— Problem to solve —
Nothing but a number should be given: how many lines of the records include "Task"?

Saved entries

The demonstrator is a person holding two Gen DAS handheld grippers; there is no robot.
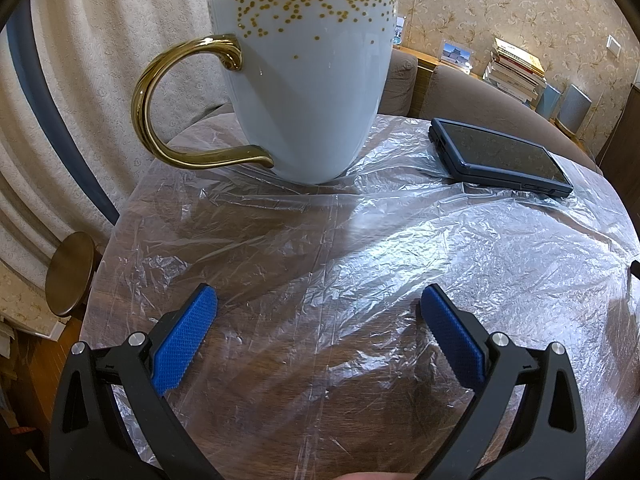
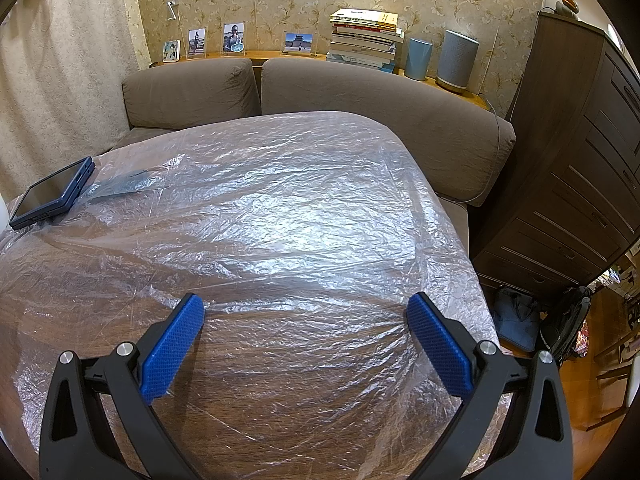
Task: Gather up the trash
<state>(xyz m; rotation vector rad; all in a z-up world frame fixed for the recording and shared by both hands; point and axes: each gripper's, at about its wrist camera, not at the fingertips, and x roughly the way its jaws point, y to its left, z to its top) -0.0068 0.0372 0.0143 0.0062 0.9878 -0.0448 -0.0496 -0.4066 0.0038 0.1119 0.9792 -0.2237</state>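
Your left tool [image 1: 318,300] and right tool [image 2: 306,310] both hang spread wide, gripping nothing, over the crinkled plastic sheet [image 2: 280,200] (the likely trash) covering the counter [image 2: 280,400], beside a mug [image 1: 304,80] and phone [image 1: 504,156].

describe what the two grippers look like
Both look alike. The left gripper and right gripper each have two black plastic arms with triangular cut-outs and silver round bolts. Their fingers carry blue textured rectangular pads. No cables, markings or sleeves show.
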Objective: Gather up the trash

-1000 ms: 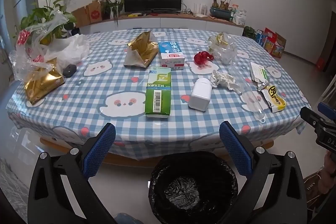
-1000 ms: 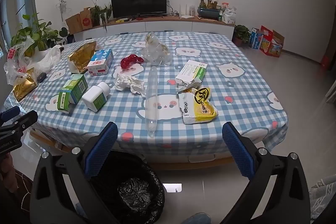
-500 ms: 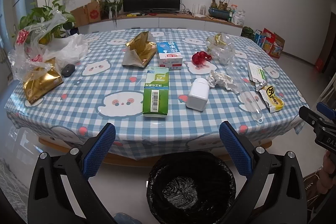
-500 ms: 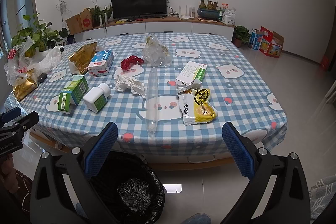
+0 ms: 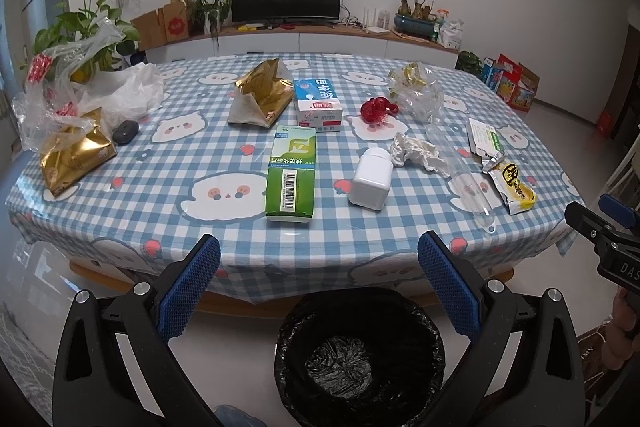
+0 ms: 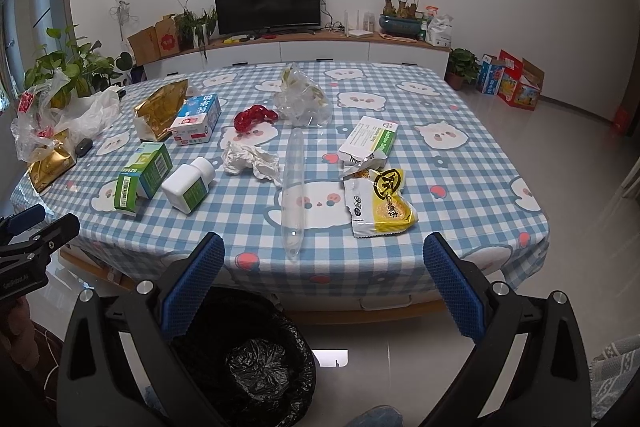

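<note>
- The left gripper (image 5: 319, 275) hangs short of the near edge of the table, jaws spread wide, nothing between its blue pads.
- The right gripper (image 6: 323, 277) is likewise wide apart and empty, off the same near edge.
- A round bin lined with a black plastic bag (image 5: 360, 355) stands on the floor below the near edge.
- On the blue-and-white checked tablecloth (image 5: 160, 163), a green and white carton (image 5: 291, 175) lies flat near the near edge, a white square plastic bottle (image 5: 371, 179) just beside it.
- Crumpled white paper (image 6: 250, 161) lies mid-table, beside a long clear plastic tube (image 6: 295, 193).
- A yellow and white snack wrapper (image 6: 378, 205) lies toward the right edge, touching an opened white and green box (image 6: 370, 143).
- A blue and white milk carton (image 5: 318, 105) and a gold foil bag (image 5: 262, 99) sit further back.
</note>
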The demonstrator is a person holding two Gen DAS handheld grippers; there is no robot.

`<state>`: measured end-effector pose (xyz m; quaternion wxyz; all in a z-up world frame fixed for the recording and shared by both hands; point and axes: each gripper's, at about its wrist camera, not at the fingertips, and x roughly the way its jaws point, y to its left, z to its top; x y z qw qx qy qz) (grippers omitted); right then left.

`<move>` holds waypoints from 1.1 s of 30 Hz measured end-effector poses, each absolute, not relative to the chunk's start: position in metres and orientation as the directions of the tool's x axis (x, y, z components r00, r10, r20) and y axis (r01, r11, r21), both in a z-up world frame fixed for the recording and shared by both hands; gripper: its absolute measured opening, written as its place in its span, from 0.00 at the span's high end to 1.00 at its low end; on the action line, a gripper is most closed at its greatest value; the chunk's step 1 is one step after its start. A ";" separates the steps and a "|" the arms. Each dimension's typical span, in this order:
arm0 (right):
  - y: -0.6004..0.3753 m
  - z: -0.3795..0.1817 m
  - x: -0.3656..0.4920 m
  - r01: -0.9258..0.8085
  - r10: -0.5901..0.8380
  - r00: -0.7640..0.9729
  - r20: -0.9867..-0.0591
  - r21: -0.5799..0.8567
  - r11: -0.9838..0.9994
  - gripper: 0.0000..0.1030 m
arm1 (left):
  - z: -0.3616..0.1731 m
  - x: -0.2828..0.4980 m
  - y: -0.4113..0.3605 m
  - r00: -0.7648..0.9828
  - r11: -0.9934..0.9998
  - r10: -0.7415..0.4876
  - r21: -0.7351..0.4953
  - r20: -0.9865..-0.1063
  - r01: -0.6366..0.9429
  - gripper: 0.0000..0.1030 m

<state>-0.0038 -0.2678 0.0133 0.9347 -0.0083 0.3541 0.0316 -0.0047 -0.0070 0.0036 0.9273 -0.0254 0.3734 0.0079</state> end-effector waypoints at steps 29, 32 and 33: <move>-0.268 0.013 -0.004 -0.067 0.056 0.746 -0.663 0.008 0.998 0.07 | 0.004 -0.005 -0.003 0.718 0.999 0.000 -0.039 -0.696 -0.038 0.06; -0.268 0.013 -0.004 -0.068 0.057 0.746 -0.663 0.009 0.998 0.07 | 0.004 -0.005 -0.002 0.718 0.999 0.000 -0.039 -0.696 -0.038 0.06; -0.267 0.014 -0.004 -0.068 0.057 0.746 -0.663 0.009 0.998 0.07 | 0.004 -0.005 -0.003 0.718 0.999 0.000 -0.039 -0.696 -0.038 0.06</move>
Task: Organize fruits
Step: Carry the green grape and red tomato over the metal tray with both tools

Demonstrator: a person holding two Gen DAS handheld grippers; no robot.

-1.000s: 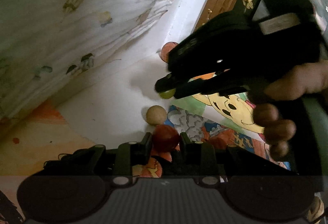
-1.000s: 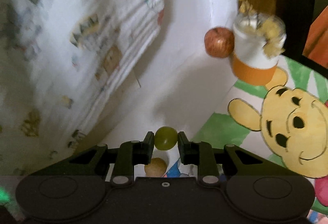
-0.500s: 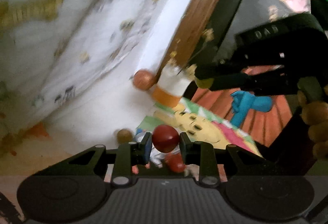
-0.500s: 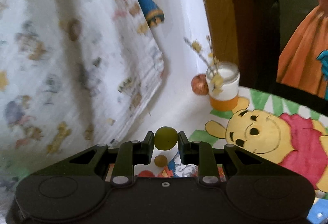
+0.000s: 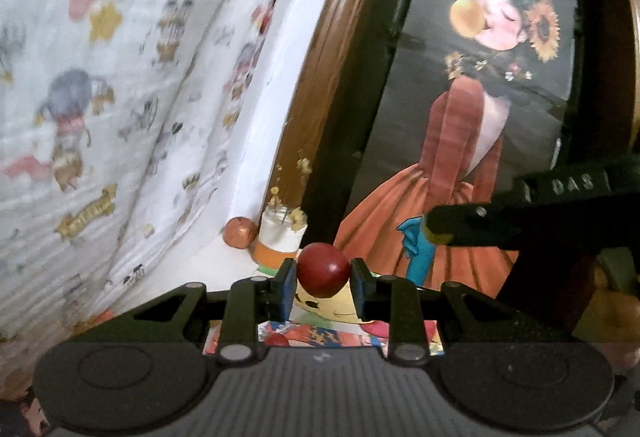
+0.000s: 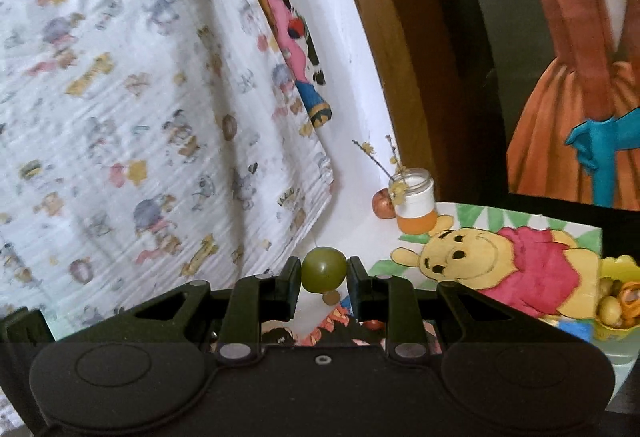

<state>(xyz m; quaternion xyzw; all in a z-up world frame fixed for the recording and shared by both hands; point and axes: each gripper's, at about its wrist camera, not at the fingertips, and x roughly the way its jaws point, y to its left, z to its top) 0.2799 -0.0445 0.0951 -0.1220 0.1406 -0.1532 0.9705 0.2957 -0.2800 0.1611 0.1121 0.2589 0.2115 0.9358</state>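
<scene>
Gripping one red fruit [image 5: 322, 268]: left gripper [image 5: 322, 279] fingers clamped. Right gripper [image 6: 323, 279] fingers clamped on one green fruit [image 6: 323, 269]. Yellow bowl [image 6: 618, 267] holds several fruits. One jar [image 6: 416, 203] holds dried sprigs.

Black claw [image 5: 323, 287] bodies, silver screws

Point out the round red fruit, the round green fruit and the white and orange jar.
Round red fruit [image 5: 322, 269], left wrist view, front centre.
Round green fruit [image 6: 323, 269], right wrist view, front centre.
White and orange jar [image 6: 416, 203], right wrist view, white side.
</scene>
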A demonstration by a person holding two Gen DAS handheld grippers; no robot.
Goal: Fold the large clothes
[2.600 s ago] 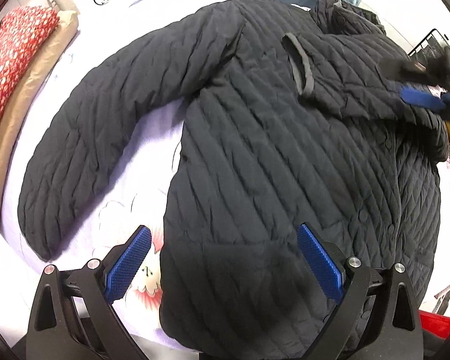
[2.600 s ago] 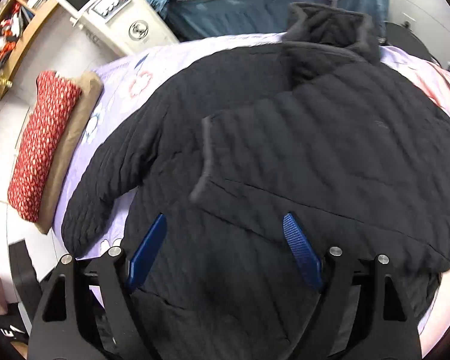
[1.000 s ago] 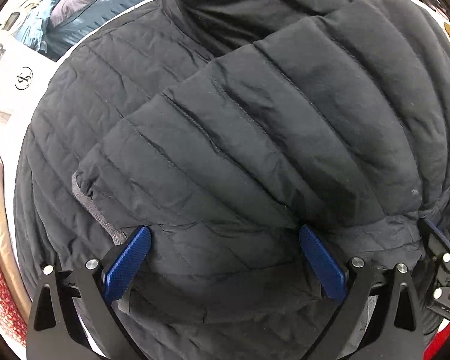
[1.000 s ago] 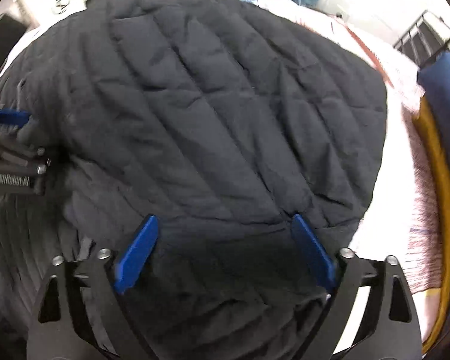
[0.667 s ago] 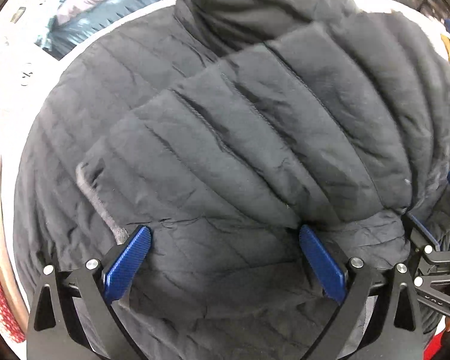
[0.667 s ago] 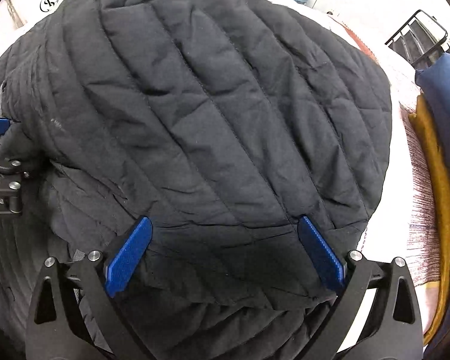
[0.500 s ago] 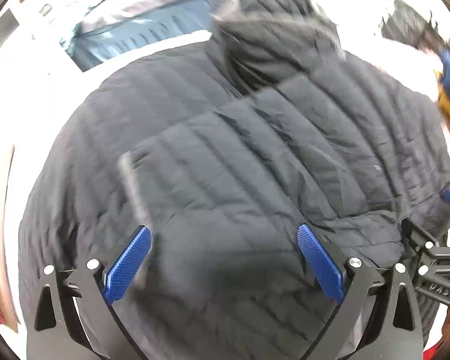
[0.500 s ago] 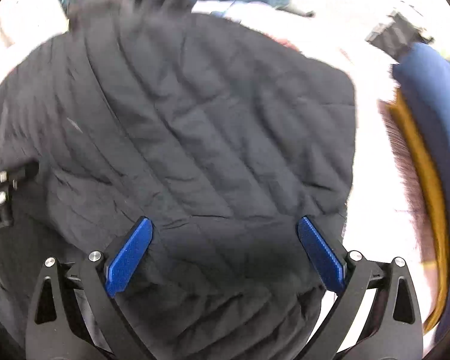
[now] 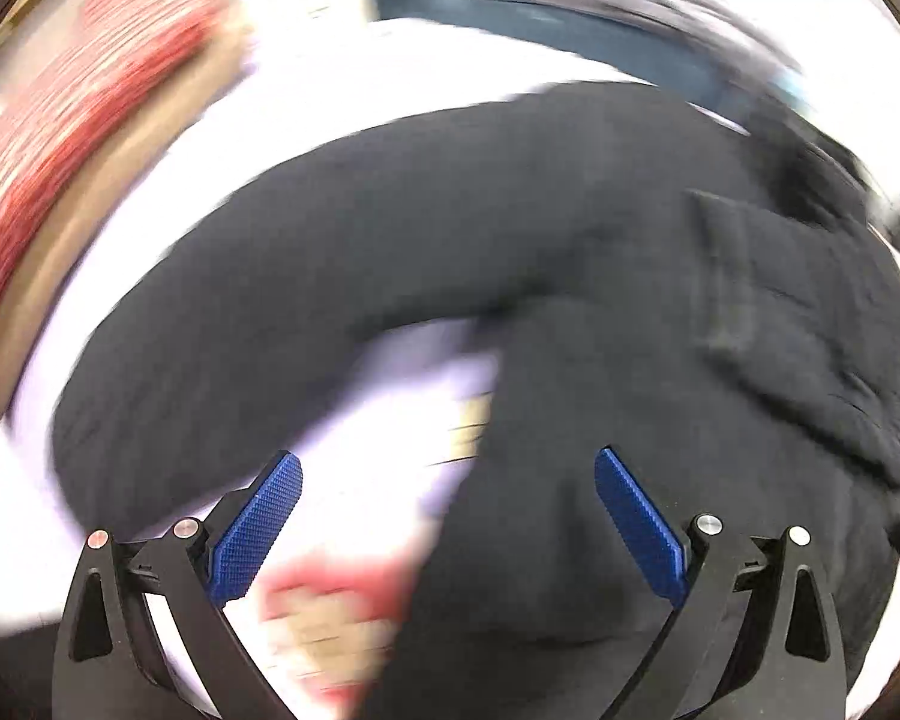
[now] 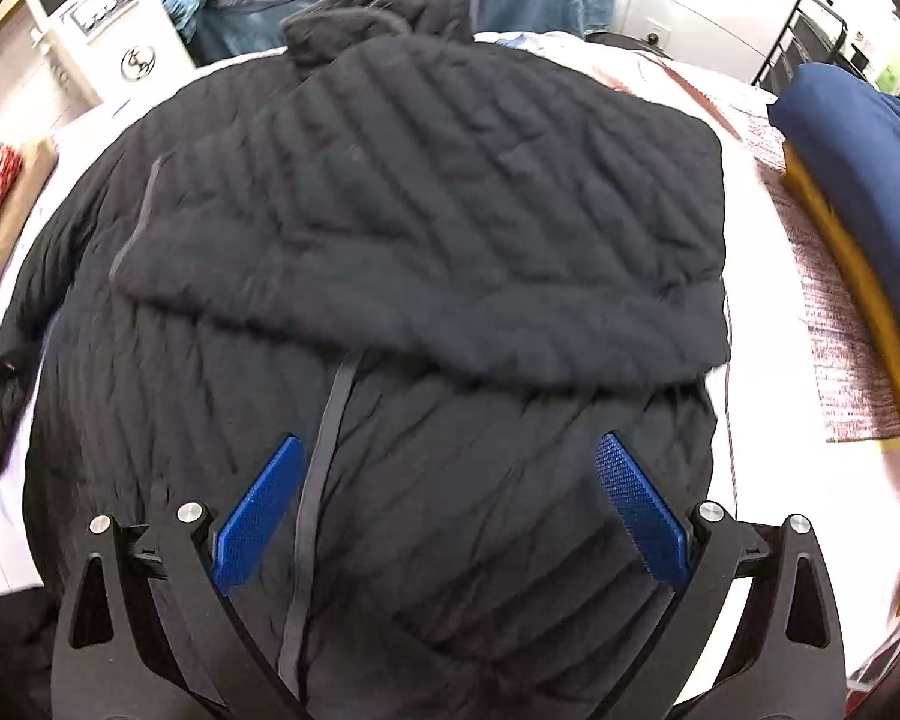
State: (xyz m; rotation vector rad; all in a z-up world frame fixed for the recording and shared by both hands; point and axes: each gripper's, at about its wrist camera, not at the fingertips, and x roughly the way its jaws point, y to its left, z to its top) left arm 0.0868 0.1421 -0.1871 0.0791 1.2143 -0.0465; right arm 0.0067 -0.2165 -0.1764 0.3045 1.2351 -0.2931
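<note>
A bed [image 10: 774, 480] with a pale, printed cover carried everything, and a black quilted jacket [image 10: 438, 408] lay spread across most of it, collar toward the far edge. One sleeve [image 10: 426, 228] lay folded flat across the chest, probably to narrow the garment into a rectangle; the other sleeve [image 9: 282, 276] stretched out toward the bed's left edge, apparently the next part to fold. A stack of folded clothes [image 10: 858, 192], navy over mustard, sat at the right edge, and a red patterned cushion [image 9: 72, 102] at the left. Beyond the far edge were rumpled blue bedding and a white cabinet. The left gripper [image 9: 447, 531] hung above the hem, jaws wide and empty, its view blurred. The right gripper [image 10: 447, 519] hovered likewise, jaws wide, gripping nothing.
</note>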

— Solution for this problem —
2